(Dataset excerpts)
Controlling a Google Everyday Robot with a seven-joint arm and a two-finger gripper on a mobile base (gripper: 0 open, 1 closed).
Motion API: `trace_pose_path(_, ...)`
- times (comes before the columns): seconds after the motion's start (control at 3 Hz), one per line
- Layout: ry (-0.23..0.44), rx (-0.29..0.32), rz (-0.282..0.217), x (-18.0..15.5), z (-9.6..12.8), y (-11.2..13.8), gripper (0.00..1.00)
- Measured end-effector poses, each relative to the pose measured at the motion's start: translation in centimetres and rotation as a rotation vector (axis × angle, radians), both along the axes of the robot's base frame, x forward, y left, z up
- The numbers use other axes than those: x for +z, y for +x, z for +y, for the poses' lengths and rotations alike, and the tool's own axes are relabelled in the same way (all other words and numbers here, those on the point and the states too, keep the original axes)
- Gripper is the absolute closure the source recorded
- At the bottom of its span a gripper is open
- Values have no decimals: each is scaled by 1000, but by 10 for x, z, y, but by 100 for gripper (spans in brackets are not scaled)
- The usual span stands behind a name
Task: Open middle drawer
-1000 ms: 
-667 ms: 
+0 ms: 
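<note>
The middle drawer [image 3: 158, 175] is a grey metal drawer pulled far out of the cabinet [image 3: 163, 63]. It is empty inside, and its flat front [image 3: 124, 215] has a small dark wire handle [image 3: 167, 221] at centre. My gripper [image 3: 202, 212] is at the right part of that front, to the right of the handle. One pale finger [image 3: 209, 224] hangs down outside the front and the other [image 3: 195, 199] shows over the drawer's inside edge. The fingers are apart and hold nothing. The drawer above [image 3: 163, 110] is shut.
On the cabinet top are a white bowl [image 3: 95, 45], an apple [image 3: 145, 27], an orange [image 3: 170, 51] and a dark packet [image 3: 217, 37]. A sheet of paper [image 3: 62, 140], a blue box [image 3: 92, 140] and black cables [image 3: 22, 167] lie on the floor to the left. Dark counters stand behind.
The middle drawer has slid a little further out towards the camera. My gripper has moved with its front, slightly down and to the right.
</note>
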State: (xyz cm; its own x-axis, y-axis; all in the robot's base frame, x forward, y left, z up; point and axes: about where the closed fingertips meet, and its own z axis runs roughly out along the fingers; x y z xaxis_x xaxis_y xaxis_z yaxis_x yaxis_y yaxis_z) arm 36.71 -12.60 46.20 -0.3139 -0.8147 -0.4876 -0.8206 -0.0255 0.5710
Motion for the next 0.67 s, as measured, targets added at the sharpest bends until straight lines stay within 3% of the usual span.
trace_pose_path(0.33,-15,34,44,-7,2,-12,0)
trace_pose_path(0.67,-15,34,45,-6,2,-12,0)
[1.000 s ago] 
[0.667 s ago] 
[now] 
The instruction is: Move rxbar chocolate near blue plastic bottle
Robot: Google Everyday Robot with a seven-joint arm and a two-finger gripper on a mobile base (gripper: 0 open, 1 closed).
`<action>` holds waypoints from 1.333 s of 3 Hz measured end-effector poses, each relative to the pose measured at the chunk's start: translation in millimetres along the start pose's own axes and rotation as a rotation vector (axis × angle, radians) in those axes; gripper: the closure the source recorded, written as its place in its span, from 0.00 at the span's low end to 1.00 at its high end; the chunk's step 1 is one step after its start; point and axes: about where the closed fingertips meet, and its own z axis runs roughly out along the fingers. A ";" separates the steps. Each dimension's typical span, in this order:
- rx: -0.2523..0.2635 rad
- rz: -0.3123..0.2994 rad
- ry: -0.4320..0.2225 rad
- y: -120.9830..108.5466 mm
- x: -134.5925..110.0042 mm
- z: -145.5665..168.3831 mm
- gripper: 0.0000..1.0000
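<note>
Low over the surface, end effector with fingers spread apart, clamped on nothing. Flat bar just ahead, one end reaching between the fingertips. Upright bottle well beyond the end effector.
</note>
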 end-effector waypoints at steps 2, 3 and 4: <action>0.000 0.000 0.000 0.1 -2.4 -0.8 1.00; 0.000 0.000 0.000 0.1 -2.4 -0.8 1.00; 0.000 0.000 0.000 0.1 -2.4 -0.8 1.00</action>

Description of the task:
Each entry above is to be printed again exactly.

Written response:
Controlling a Google Everyday Robot with a seven-joint arm and a two-finger gripper on a mobile base (gripper: 0 open, 1 closed).
Motion API: `trace_pose_path(_, ...)`
- times (comes before the columns): seconds after the motion's start (control at 3 Hz), one per line
- Layout: ry (-0.23..0.44), rx (-0.29..0.32), rz (-0.282..0.217), x (-18.0..15.5), z (-9.6..12.8), y (-11.2..13.8), gripper (0.00..1.00)
- Measured end-effector poses, each relative to the pose measured at the motion's start: translation in centimetres and rotation as a rotation vector (axis × angle, radians), both along the axes of the robot's base frame, x forward, y left, z up
- The numbers use other axes than those: x for +z, y for +x, z for +y, for the poses' lengths and rotations alike, and the tool's own axes are relabelled in the same way (all other words and numbers here, those on the point and the states too, keep the original axes)
- Gripper is the absolute closure the source recorded
- At the bottom of its span a gripper is open
- Values have no decimals: each is scaled by 1000, but by 10 for x, z, y, but by 100 for gripper (spans in brackets are not scaled)
- The usual span stands behind a name
Task: Open middle drawer
-1000 ms: 
-667 ms: 
+0 ms: 
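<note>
The middle drawer [image 3: 158, 175] is a grey metal drawer pulled far out of the cabinet [image 3: 163, 63]. It is empty inside, and its flat front [image 3: 124, 215] has a small dark wire handle [image 3: 167, 221] at centre. My gripper [image 3: 202, 212] is at the right part of that front, to the right of the handle. One pale finger [image 3: 209, 224] hangs down outside the front and the other [image 3: 195, 199] shows over the drawer's inside edge. The fingers are apart and hold nothing. The drawer above [image 3: 163, 110] is shut.
On the cabinet top are a white bowl [image 3: 95, 45], an apple [image 3: 145, 27], an orange [image 3: 170, 51] and a dark packet [image 3: 217, 37]. A sheet of paper [image 3: 62, 140], a blue box [image 3: 92, 140] and black cables [image 3: 22, 167] lie on the floor to the left. Dark counters stand behind.
The middle drawer has slid a little further out towards the camera. My gripper has moved with its front, slightly down and to the right.
</note>
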State: (xyz cm; its own x-axis, y-axis; all in the robot's base frame, x forward, y left, z up; point and axes: about where the closed fingertips meet, and its own z axis runs roughly out along the fingers; x y z xaxis_x xaxis_y xaxis_z yaxis_x yaxis_y yaxis_z) arm 36.71 -12.60 46.20 -0.3139 -0.8147 -0.4876 -0.8206 -0.0255 0.5710
Motion for the next 0.67 s, as measured, targets added at the sharpest bends until straight lines stay within 3% of the usual span.
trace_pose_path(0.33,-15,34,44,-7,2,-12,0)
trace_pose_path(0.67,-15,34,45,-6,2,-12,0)
[1.000 s ago] 
[0.667 s ago] 
[now] 
The instruction is: Move rxbar chocolate near blue plastic bottle
Robot: Google Everyday Robot with a seven-joint arm and a two-finger gripper on a mobile base (gripper: 0 open, 1 closed).
`<action>` holds waypoints from 1.333 s of 3 Hz measured end-effector poses, each relative to the pose measured at the chunk's start: translation in millimetres along the start pose's own axes and rotation as a rotation vector (axis × angle, radians) in those axes; gripper: the closure the source recorded, written as its place in its span, from 0.00 at the span's low end to 1.00 at its high end; the chunk's step 1 is one step after its start; point and axes: about where the closed fingertips meet, and its own z axis runs roughly out along the fingers. A ";" separates the steps. Each dimension's typical span, in this order:
- rx: -0.2523..0.2635 rad
- rz: -0.3123..0.2994 rad
- ry: -0.4320..0.2225 rad
- y: -120.9830..108.5466 mm
- x: -134.5925..110.0042 mm
- z: -145.5665..168.3831 mm
- gripper: 0.0000..1.0000
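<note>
Low over the surface, end effector with fingers spread apart, clamped on nothing. Flat bar just ahead, one end reaching between the fingertips. Upright bottle well beyond the end effector.
</note>
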 end-effector waypoints at steps 2, 3 and 4: <action>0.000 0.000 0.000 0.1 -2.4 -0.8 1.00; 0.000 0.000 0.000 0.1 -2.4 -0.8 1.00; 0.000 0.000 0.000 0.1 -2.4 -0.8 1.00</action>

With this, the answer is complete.